SecureDrop is the Anonymous Whistleblowing System Journalists Have Been Waiting For

Impact

In an age of whistle-blower crackdowns, journalists and sources can now look to a new technology that looks to be the most promising tool for protecting anonymous sources yet: SecureDrop. The Freedom of the Press Foundation, a non-profit for protecting journalists, has taken over the project for finishing and implementing the communication system that had been developed by deceased internet revolutionary Aaron Swartz and Wired Magazine’s Kevin Poulsen. Now, news agencies don’t even have to know who their sources are.

The system name SecureDrop had been reworked from Swartz’s and Poulsen’s name DeadDrop. Interestingly, DeadDrop is closer to defining what the system actually does. A dead drop, in general definition, implies an information transaction where the two parties don’t have to be in the same location or even know each other’s identities. That’s exactly what this new system does.

Here’s how it works. SecureDrop is an application, written with the Python programming language. The application is simple in the aspect that it accepts documents via the internet and encrypts them against view from anyone else. The unique function to SecureDrop is the anonymity for the document sender that’s generated by a unique code shielding the sender’s identity.

The safeguard for sources and whistleblowers is that there’s no way that news agencies can give up their sources under pressure or submit to forms of prosecution. JP Barlow of the Freedom of the Press Foundation stated that, “We’ve reached a time in America when the only way the press can assure the anonymity and safety of their sources is not to know who they are.” Sources can operate without anyone else knowing their identities but themselves.

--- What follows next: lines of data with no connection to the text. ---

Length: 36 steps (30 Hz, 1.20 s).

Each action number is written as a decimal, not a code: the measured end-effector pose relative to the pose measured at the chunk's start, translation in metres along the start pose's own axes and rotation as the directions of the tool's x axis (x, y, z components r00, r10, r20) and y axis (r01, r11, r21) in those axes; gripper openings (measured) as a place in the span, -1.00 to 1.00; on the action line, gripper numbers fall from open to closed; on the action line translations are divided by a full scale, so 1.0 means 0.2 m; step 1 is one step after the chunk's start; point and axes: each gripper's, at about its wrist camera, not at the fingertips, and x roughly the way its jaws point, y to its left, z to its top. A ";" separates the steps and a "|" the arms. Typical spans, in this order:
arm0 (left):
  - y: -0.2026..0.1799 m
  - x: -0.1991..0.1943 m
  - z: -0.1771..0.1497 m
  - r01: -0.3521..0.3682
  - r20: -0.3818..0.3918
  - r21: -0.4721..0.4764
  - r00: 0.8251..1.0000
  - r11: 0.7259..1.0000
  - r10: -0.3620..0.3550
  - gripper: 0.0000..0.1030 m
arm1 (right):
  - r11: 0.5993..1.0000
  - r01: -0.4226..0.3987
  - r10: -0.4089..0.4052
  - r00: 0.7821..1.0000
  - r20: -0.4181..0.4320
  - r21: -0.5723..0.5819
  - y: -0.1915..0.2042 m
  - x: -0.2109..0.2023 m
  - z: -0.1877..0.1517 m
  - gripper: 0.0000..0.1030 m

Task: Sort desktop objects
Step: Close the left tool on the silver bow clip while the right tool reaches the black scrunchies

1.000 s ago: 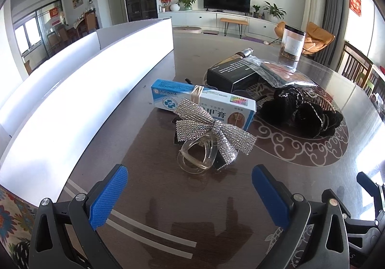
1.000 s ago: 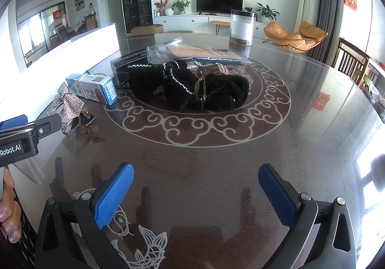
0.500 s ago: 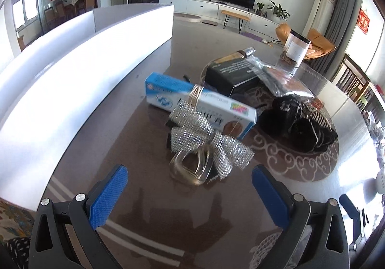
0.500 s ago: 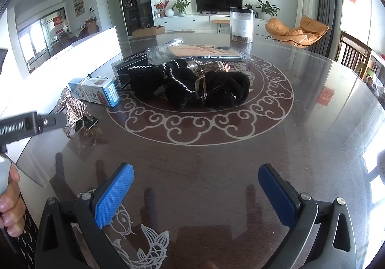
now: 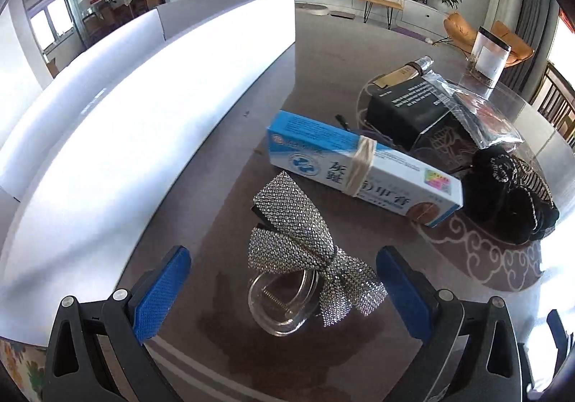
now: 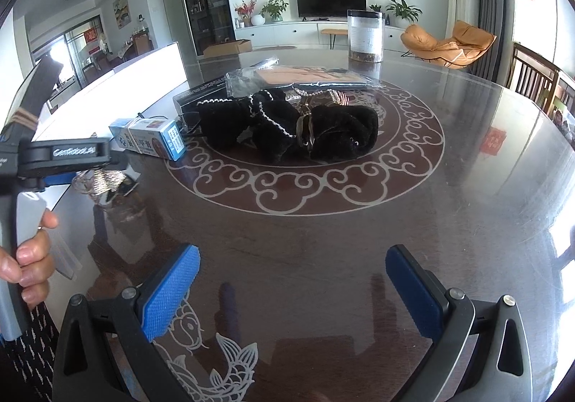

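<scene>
Left gripper [image 5: 282, 289] held low, jaws spread around silver rhinestone bow hair clip [image 5: 305, 251] near dark glass table's [image 6: 359, 240] left edge, right gripper [image 6: 291, 289] released, levelled over near edge.

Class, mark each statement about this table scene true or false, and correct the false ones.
1. The left gripper is open around the silver bow hair clip. True.
2. The right gripper holds the black scrunchies. False: it is open, holding nothing.
3. A rubber band wraps the blue and white box. True.
4. The clear jar lies on its side. False: it stands upright.
</scene>
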 end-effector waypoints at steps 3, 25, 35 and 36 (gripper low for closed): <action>0.07 0.01 0.00 0.048 -0.026 0.021 0.999 0.999 -0.047 1.00 | 1.000 -0.007 0.007 1.000 -0.003 -0.001 0.00 0.00 0.00 1.00; 0.20 0.12 -0.05 0.056 -0.050 -0.140 0.997 0.989 -0.063 1.00 | 0.983 -0.072 0.071 0.997 0.010 0.167 -0.25 0.16 0.51 1.00; 0.20 0.11 -0.06 0.080 -0.036 -0.142 0.996 0.987 -0.086 1.00 | 0.883 -0.438 0.461 0.877 -0.138 0.167 -0.12 0.31 0.48 1.00; 0.19 0.11 -0.06 0.083 -0.035 -0.135 0.996 0.987 -0.088 1.00 | 0.865 -0.484 0.501 0.850 -0.163 0.135 -0.09 0.27 0.45 1.00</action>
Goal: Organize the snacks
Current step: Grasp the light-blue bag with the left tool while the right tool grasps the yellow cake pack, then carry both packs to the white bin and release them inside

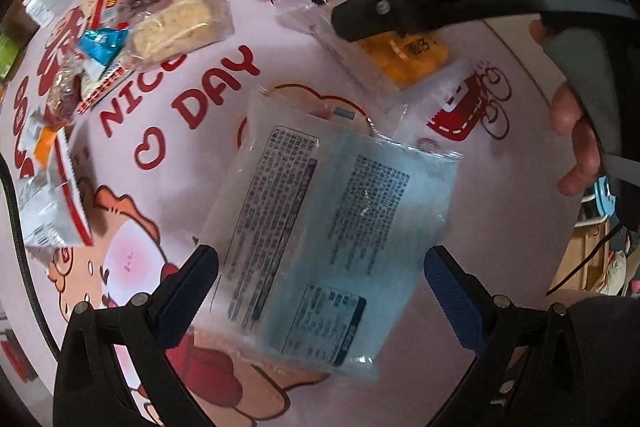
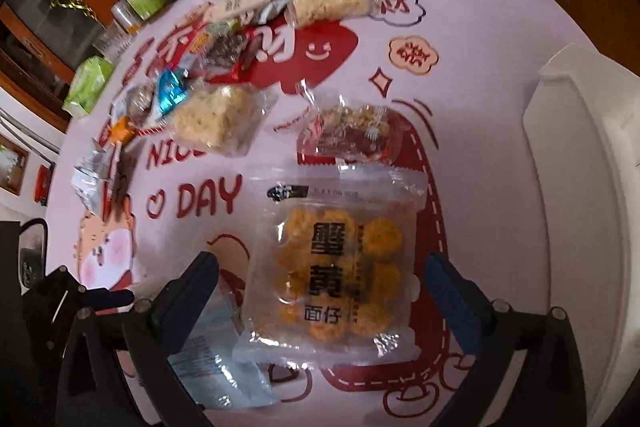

The downside of transparency for larger stories like government scandals is that there is usually little privacy for sources either. SecureDrop strives to be that balance where there’s privacy for those aid in helping break larger stories of transparency.

Critics may point to the dangers of completely anonymous sources, and even cry for irony in breaking cases of “transparency.” And anonymous sources might not prove to be reliable or trustworthy.

But anonymity is not a new aspect of journalism though. These issues have existed before. Verification and research is always at the hand of the journalist. The breakthrough is that there is finally a technology that can protect the relationship between anonymous sources and the journalists who work with them.